Tuesday’s committee meeting of the Jefferson County Commission was so fast you would have thought commissioners were trying to beat a deadline.
In a sense, they were. As they have for months, commissioners continued their efforts to dole out federal funds related to the novel coronavirus pandemic.
The light agenda included 18 resolutions from county manager Tony Petelos to distribute Cares Act funds to help cities, towns and entities in the county address needs of citizens that arose from COVID-19. Petelos said the items that were moved to Thursday’s meeting agenda leave just a few who have not gotten the requested money.
“We’ll have those next meeting,” Petelos said.
Today, commissioners sent $13.8 million to the commission agenda for approval. Some of the cities on the agenda have already received some of their allocations but are now receiving the balance. To date, more than $63.5 million of the allotted $90 million has been sent into the community.
“What we’re doing right now is we’re utilizing those COVID dollars to affect the quality of life for our citizens, those who have been impacted by the COVID crisis,” commission President Jimmie Stephens said after the meeting. “We’re now able to directly apply these monies to their feeding, for their personal wellbeing, for temporary housing, for utility and rent assistance.
“We’re also able to use that to improve their health care through allocating monies to these different fire districts and fire departments,” Stephens continued. “We feel very good that we’re able to do that and doing it in a timely manner.”
During the committee meeting, Commissioner Steve Ammons had a whispered conversation with county attorney Theo Lawson. Ammons acknowledged later that he was asking whether Cares funds can be used to help businesses that have suffered because of the pandemic.
Lawson, citing a ruling by the attorney general, said Cares money cannot be used for the purpose.
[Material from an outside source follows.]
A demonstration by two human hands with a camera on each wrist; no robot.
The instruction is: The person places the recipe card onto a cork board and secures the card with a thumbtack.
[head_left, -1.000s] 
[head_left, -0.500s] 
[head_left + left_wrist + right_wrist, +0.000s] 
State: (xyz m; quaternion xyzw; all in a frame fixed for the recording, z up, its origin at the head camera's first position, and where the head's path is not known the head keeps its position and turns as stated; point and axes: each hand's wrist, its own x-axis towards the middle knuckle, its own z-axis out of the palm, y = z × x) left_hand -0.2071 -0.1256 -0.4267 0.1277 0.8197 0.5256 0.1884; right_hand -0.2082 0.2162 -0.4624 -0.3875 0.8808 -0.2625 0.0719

“Any time there’s something that might be on the line, I’m going to ask the question, especially if there’s potential for any kind of money to be leftover,” Ammons said. “We don’t want to send money back to Washington. We want to make sure that it’s spent here and for us to do that, we need to make sure we’ve looked at every avenue possible.”
Among other items commissioners moved to the agenda of Thursday’s meeting were two items from the Human Resources Department — the adoption and approval of an administrative order amendment on harassment and retaliation, and an employment agreement with Tampia Anderson to be deputy finance director.